BRIEF DESCRIPTION OF THE DRAWINGS
[0009]Various aspects of this disclosure may be better understood upon reading the following detailed description and upon reference to the drawings, in which:
[0010]
[0011]
[0012]
[0013]
[0014]
[0015]
[0016]
DETAILED DESCRIPTION
[0017]One or more specific embodiments of the present disclosure will be described below. These described embodiments are examples of the presently disclosed techniques. Additionally, in an effort to provide a concise description of these embodiments, all features of an actual implementation may not be described in the specification. It should be appreciated that in the development of any such actual implementation, as in any engineering or design project, numerous implementation-specific decisions must be made to achieve the developers' specific goals, such as compliance with system-related and business-related constraints, which may vary from one implementation to another. Moreover, it should be appreciated that such a development effort might be complex and time consuming, but would nevertheless be a routine undertaking of design, fabrication, and manufacture for those of ordinary skill having the benefit of this disclosure.
[0018]When introducing elements of various embodiments of the present disclosure, the articles “a,” “an,” and “the” are intended to mean that there are one or more of the elements. The terms “comprising,” “including,” and “having” are intended to be inclusive and mean that there may be additional elements other than the listed elements. Additionally, it should be understood that references to “one embodiment” or “an embodiment” of the present disclosure are not intended to be interpreted as excluding the existence of additional embodiments that also incorporate the recited features.
[0019]As used herein, the terms “connect,” “connection,” “connected,” “in connection with,” and “connecting” are used to mean “in direct connection with” or “in connection with via one or more elements”; and the term “set” is used to mean “one element” or “more than one element.” Further, the terms “couple,” “coupling,” “coupled,” “coupled together,” and “coupled with” are used to mean “directly coupled together” or “coupled together via one or more elements.” As used herein, the terms “up” and “down,” “uphole” and “downhole”, “upper” and “lower,” “top” and “bottom,” and other like terms indicating relative positions to a given point or element are utilized to more clearly describe some elements. Commonly, these terms relate to a reference point as the surface from which drilling operations are initiated as being the top (e.g., uphole or upper) point and the total depth along the drilling axis being the lowest (e.g., downhole or lower) point, whether the well (e.g., wellbore, borehole) is vertical, horizontal or slanted relative to the surface.
[0020]In addition, as used herein, the terms “real time”, “real-time”, or “substantially real time” may be used interchangeably and are intended to described operations (e.g., computing operations) that are performed without any human-perceivable interruption between operations.
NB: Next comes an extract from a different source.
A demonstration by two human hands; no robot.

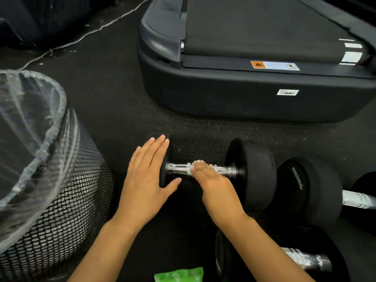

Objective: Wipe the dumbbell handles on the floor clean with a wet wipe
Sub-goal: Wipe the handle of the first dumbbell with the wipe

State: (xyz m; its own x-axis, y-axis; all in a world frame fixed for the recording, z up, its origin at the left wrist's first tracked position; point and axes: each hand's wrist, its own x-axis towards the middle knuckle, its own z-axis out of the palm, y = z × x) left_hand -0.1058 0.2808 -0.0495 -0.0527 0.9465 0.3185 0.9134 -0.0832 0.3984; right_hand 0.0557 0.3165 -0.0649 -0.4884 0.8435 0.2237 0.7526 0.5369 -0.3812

For example, as used herein, data relating to the systems described herein may be collected, transmitted, and/or used in control computations in “substantially real time” such that data readings, data transfers, and/or data processing steps occur once every second, once every 0.1 second, once every 0.01 second, or even more frequent, during operations of the systems (e.g., while the systems are operating). In addition, as used herein, the terms “automatic” and “automated” are intended to describe operations that are performed or caused to be performed, for example, by a computing system (i.e., solely by the computing system, without human intervention). In addition, as used herein, the term “approximately equal to” may be used to mean values that are relatively close to each other (e.g., within 5%, within 2%, within 1%, within 0.5%, or even closer, of each other).
[0021]Oil and gas operations generate data across many domains including exploration, drilling, production, refining, and distribution. This data may be used to monitor operational processes, generate business insights, improve safety, drive operational efficiency, and enhance decision-making. Using data analytics technology (e.g., machine learning), valuable insights can be extracted from operational data automatically and at scale. These insights may encompass a wide range of domains, including reservoir characterization, well optimization, asset maintenance, supply chain management, and market intelligence, among many others.
[0022]A computing system for generating insights from data may include a data aggregation platform (e.g., Cognite Data Fusion, and so forth) configured to store and manage access to data across an enterprise. For example, the data aggregation platform may include servers (e.g., cloud servers, in certain embodiments) configured to receive and store data from sensors, applications, and other myriad data sources. The data stored in the data aggregation platform may be accessed using a query language, such as GraphQL or SQL. In certain embodiments, the data aggregation platform may implement a data framework (e.g., Flexible Data Model as but one non-limiting example) for managing and manipulating diverse data types and structures. As such, queries and manipulations of data on the data aggregation platform may be performed in accordance with the data framework. Such operations may require a level of technical expertise (e.g., programming knowledge) barring would-be users from easily interfacing with the data aggregation platform.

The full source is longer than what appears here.